The reputation of the RIE was such that in March 1949, it provided surgeon (James Learmonth) anaesthetist (John Gillies) and Theatre Sister, who travelled to Buckingham Palace to perform a lumbar sympathectomy on King George VI (to relieve leg pain). For his part in this service, Gillies was awarded the CVO.
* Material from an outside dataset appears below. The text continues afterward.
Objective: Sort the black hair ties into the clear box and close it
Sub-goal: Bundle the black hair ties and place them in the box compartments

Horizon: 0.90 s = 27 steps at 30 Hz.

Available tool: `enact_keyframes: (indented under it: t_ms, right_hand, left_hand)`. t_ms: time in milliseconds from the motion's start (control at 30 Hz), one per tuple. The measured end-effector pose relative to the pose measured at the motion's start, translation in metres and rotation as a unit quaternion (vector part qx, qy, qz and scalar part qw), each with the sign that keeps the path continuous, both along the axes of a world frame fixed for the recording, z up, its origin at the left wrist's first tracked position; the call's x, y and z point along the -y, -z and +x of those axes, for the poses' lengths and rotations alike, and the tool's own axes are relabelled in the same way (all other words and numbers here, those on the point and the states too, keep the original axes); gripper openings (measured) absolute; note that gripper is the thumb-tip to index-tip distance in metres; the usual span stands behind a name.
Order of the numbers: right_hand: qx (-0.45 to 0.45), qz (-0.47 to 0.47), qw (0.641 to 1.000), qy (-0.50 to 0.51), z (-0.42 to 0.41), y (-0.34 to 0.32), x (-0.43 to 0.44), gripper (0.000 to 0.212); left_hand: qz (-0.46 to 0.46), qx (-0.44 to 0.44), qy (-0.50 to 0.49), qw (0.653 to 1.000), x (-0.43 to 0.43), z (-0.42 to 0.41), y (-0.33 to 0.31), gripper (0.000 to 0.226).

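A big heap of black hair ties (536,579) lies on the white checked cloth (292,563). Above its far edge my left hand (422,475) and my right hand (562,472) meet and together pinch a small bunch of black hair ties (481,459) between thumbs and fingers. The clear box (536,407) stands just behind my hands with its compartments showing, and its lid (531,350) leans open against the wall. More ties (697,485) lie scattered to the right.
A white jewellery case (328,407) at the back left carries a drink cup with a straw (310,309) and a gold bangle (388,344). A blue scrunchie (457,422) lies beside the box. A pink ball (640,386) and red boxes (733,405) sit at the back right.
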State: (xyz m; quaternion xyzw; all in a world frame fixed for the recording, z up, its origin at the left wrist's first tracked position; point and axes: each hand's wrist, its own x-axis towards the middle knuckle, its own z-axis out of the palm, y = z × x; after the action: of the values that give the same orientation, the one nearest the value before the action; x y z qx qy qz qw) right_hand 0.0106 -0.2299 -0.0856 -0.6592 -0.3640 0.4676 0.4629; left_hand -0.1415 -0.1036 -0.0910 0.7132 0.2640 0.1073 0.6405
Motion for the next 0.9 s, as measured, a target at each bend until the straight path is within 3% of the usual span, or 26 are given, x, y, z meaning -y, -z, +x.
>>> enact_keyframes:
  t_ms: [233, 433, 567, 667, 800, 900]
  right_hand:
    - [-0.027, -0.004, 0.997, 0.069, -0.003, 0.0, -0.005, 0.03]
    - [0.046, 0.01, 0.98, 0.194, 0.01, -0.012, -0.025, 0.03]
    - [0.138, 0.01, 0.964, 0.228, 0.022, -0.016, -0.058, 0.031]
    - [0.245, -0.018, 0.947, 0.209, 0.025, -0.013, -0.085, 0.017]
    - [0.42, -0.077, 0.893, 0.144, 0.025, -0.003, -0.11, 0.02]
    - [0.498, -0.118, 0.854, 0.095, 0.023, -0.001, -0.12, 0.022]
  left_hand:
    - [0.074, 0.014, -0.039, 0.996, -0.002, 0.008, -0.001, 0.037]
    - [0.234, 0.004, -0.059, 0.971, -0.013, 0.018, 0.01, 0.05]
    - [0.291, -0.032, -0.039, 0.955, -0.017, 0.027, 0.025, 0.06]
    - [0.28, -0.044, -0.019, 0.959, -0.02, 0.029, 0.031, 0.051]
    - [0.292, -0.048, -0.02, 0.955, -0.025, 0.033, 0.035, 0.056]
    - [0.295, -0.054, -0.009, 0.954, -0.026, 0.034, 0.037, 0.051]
In 1950 John Gillies resurrected the Scottish Society of Anaesthetists, which had been dormant since 1939; he served as its President until 1951. He was also President of the Section of Anaesthetics, Royal Society of Medicine (1951–52) and of the Association of Anaesthetists of Edinburgh (1952–53). In November 1955 he was elected a Fellow of the Royal College of Physicians of Edinburgh. His department at the RIE gave outreach care for crush injuries of the chest by way of assisted ventilation. This culminated in the opening of an Assisted Ventilation Unit (Ward 19) in 1960, the year he retired. Since 1978 the Scottish Society of Anaesthetists has held an annual ‘Gillies Lecture’.

Further reading

  • Gillies J. Retrospect. Scottish Society of Anaesthetists News Letter 1972; 13: 19–24.
  • Masson AHB. Anaesthesia in Edinburgh 1900–1950. In: Barr AM, Boulton TB, Wilkinson DJ, Editors. Essays on the History of Anaesthesia. London: RSM Press; 1996. pp. 65–70.
  • McKenzie AG. The Gillies anaesthetic machine. Anaesthesia 2008; 63: 771–7.
  • Obituary J Gillies CVO, MC, MB,ChB, FRCPEd, FRCSEd, FFARCS, DA. Br Med J 1976; ii: 308.